## What is being asked
Your task is to copy the stretch of lines in the records below that begins with the line containing "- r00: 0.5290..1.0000" and ends with the line containing "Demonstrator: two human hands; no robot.", exactly as written, with nothing added.

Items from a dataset
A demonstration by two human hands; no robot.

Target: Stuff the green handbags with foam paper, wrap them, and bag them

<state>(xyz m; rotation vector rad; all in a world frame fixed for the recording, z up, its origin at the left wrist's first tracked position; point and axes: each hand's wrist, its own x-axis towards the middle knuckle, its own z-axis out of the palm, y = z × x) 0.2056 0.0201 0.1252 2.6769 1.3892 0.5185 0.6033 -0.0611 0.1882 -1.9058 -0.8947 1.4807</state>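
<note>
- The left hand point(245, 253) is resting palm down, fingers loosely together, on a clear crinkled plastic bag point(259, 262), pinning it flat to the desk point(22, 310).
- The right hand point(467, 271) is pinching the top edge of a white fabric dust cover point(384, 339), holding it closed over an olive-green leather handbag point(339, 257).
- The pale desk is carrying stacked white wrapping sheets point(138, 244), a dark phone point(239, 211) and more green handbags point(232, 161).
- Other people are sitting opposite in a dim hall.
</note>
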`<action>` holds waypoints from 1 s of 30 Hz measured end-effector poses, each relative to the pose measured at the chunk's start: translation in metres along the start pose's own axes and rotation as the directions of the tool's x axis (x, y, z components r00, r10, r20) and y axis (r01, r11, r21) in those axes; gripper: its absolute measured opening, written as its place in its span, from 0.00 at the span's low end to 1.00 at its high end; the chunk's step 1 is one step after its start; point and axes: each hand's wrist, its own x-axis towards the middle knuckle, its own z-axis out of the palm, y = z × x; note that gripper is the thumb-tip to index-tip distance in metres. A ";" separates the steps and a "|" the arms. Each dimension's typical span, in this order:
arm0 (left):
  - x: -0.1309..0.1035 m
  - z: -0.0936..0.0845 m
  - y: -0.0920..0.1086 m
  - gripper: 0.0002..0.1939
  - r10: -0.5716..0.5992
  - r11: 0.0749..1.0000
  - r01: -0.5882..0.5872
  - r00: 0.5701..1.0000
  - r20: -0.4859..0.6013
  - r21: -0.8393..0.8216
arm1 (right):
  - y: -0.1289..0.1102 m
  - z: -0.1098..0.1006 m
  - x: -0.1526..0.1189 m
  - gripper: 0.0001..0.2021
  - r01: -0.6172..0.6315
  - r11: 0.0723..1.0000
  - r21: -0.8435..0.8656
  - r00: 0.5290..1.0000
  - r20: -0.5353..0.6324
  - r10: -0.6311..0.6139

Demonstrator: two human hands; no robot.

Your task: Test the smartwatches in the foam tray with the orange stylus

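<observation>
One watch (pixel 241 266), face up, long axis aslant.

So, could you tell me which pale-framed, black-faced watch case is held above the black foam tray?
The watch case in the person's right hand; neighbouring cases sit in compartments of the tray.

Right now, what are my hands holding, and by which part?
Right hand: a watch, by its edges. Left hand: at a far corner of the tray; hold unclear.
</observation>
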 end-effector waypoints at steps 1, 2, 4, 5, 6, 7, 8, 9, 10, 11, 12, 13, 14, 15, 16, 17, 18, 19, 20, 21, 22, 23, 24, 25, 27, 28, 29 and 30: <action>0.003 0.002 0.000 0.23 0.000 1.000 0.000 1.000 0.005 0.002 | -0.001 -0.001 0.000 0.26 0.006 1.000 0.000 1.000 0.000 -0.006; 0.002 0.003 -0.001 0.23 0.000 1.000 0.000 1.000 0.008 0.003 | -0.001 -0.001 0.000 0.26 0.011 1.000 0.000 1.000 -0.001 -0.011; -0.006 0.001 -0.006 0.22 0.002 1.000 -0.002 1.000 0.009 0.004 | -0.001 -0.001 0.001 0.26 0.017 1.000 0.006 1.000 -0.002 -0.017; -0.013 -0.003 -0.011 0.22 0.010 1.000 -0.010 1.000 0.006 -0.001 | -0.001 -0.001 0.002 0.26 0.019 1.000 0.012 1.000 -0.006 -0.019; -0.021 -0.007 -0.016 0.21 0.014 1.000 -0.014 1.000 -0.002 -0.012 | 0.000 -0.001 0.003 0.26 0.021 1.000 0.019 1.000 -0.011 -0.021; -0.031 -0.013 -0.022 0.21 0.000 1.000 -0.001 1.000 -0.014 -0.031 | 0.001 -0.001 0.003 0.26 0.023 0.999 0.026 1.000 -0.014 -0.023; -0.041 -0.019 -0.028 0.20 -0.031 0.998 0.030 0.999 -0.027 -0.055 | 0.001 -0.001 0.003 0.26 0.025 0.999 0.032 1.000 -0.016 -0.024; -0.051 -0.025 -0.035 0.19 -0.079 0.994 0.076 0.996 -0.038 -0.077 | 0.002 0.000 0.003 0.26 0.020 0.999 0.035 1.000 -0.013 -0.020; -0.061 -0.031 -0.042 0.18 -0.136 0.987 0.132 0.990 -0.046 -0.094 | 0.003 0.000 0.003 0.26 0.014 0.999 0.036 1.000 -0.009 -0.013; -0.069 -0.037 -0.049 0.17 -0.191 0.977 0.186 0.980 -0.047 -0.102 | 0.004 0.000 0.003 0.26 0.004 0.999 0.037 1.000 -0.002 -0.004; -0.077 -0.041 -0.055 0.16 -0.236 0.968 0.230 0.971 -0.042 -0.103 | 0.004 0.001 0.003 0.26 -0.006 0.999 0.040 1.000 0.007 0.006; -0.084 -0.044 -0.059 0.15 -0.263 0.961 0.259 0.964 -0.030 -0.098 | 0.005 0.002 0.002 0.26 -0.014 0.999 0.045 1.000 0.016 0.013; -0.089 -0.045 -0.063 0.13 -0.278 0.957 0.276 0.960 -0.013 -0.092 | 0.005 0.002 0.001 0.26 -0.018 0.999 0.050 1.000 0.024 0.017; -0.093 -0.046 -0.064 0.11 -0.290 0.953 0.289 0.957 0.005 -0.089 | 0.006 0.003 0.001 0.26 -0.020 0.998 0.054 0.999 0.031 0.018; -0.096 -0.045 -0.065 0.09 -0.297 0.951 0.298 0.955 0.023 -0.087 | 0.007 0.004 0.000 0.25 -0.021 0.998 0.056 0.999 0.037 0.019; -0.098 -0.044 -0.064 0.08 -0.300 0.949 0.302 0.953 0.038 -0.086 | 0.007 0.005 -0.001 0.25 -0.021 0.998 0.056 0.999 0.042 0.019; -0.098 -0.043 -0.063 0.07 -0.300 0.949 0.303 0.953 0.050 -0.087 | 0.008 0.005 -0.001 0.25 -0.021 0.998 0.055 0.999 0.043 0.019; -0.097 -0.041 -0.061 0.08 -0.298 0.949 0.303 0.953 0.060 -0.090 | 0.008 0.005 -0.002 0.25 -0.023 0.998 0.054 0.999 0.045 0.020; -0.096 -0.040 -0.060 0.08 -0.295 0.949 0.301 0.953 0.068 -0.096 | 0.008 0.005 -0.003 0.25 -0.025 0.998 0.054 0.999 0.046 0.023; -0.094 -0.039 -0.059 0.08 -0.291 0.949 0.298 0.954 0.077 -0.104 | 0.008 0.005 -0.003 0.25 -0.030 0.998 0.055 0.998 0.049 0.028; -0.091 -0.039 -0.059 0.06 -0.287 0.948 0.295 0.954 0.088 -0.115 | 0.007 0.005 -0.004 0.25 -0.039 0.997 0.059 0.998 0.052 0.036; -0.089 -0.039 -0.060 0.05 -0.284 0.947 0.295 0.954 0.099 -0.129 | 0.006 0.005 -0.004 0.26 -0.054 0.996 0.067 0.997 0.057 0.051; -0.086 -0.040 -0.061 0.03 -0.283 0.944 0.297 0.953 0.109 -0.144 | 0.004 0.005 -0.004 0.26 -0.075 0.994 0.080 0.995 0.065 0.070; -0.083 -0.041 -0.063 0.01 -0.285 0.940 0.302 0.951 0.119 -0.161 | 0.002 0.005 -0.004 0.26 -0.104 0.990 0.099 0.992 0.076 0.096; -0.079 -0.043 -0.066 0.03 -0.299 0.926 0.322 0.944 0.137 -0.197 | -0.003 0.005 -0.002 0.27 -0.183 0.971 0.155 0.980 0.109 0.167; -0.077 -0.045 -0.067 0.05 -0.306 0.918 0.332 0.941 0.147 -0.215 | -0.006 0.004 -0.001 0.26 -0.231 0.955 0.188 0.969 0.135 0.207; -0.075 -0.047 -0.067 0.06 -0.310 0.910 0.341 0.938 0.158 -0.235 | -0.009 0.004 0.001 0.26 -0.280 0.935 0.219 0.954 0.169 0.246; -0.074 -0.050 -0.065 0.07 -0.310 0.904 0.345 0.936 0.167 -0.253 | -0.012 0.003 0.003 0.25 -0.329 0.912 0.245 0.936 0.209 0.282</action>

## Solution
  - r00: 0.5290..1.0000
  - r20: -0.5353..0.6324
  - r10: -0.6311..0.6139

Demonstrator: two human hands; no robot.

For this exercise, nothing more is required.